= WHAT IS NEEDED =
What is needed is an exact copy of the data below, pictures excluded.

= COLLECTED DATA =
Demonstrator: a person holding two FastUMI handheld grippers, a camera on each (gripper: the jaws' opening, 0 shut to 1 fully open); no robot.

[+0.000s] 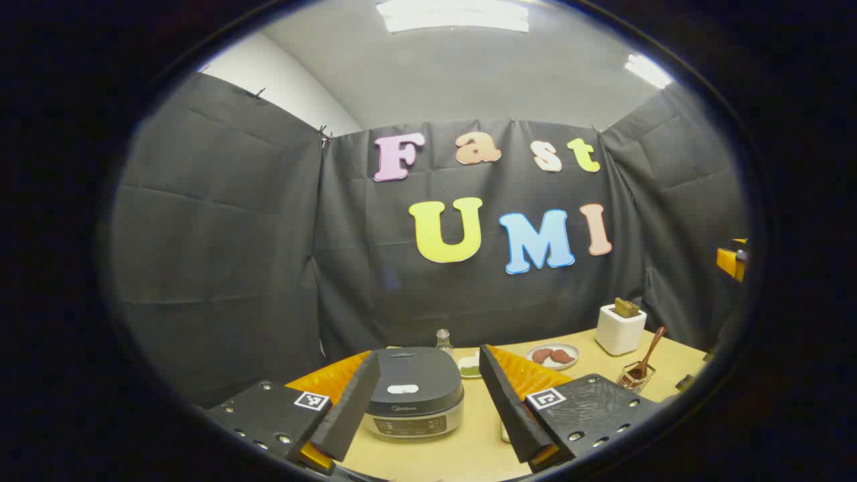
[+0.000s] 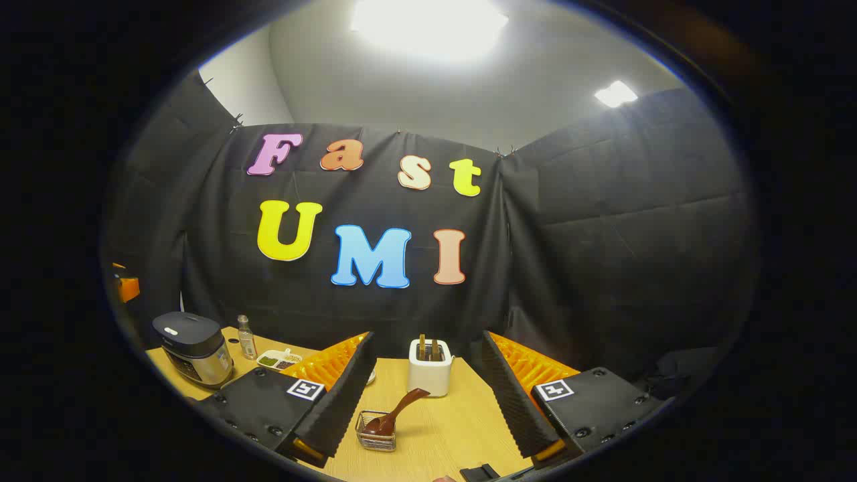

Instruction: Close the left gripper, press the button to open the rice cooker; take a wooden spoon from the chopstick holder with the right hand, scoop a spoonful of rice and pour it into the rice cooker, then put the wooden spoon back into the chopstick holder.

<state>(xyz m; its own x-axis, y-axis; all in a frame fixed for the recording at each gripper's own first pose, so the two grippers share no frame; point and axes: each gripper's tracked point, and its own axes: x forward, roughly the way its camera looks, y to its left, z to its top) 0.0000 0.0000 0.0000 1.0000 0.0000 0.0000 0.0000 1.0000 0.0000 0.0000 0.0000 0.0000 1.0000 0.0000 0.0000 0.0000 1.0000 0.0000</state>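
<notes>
The rice cooker (image 1: 415, 398) stands with its dark lid down and a white button (image 1: 402, 388) on top, straight ahead between the fingers of my open left gripper (image 1: 428, 358). The same cooker (image 2: 191, 348) sits at the far left in the right gripper view. A wooden spoon (image 2: 402, 407) leans in a small wire holder (image 2: 375, 432) just ahead of my open right gripper (image 2: 428, 341), which holds nothing. In the left gripper view the spoon (image 1: 651, 348) and wire holder (image 1: 635, 378) are off to the right.
A white holder (image 2: 430, 373) with wooden sticks stands behind the wire holder. A glass bottle (image 1: 442, 340), a small dish (image 1: 470, 366) of green stuff and a plate (image 1: 552, 355) with brown pieces sit behind the cooker. The table (image 2: 455, 428) is light wood.
</notes>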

= RESULT OF THIS TASK =
Demonstrator: a person holding two FastUMI handheld grippers, a camera on each (gripper: the jaws' opening, 0 shut to 1 fully open); no robot.

[+0.000s] 
[+0.000s] 

Instruction: Close the left gripper, press the button to open the rice cooker; take a wooden spoon from the chopstick holder with the right hand, scoop a spoonful of rice and pour it into the rice cooker, then put the wooden spoon back into the chopstick holder.

<state>(xyz m; its own x-axis, y-axis; all in a frame fixed for the recording at each gripper's own first pose, so the two grippers share no frame; point and axes: each gripper's tracked point, and its own axes: x forward, roughly the way its camera looks, y to its left, z to its top) 0.0000 0.0000 0.0000 1.0000 0.0000 0.0000 0.0000 1.0000 0.0000 0.0000 0.0000 0.0000 1.0000 0.0000 0.0000 0.0000 1.0000 0.0000</state>
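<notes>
The rice cooker (image 1: 415, 398) stands with its dark lid down and a white button (image 1: 402, 388) on top, straight ahead between the fingers of my open left gripper (image 1: 428, 358). The same cooker (image 2: 191, 348) sits at the far left in the right gripper view. A wooden spoon (image 2: 402, 407) leans in a small wire holder (image 2: 375, 432) just ahead of my open right gripper (image 2: 428, 341), which holds nothing. In the left gripper view the spoon (image 1: 651, 348) and wire holder (image 1: 635, 378) are off to the right.
A white holder (image 2: 430, 373) with wooden sticks stands behind the wire holder. A glass bottle (image 1: 442, 340), a small dish (image 1: 470, 366) of green stuff and a plate (image 1: 552, 355) with brown pieces sit behind the cooker. The table (image 2: 455, 428) is light wood.
</notes>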

This exercise requires no further response.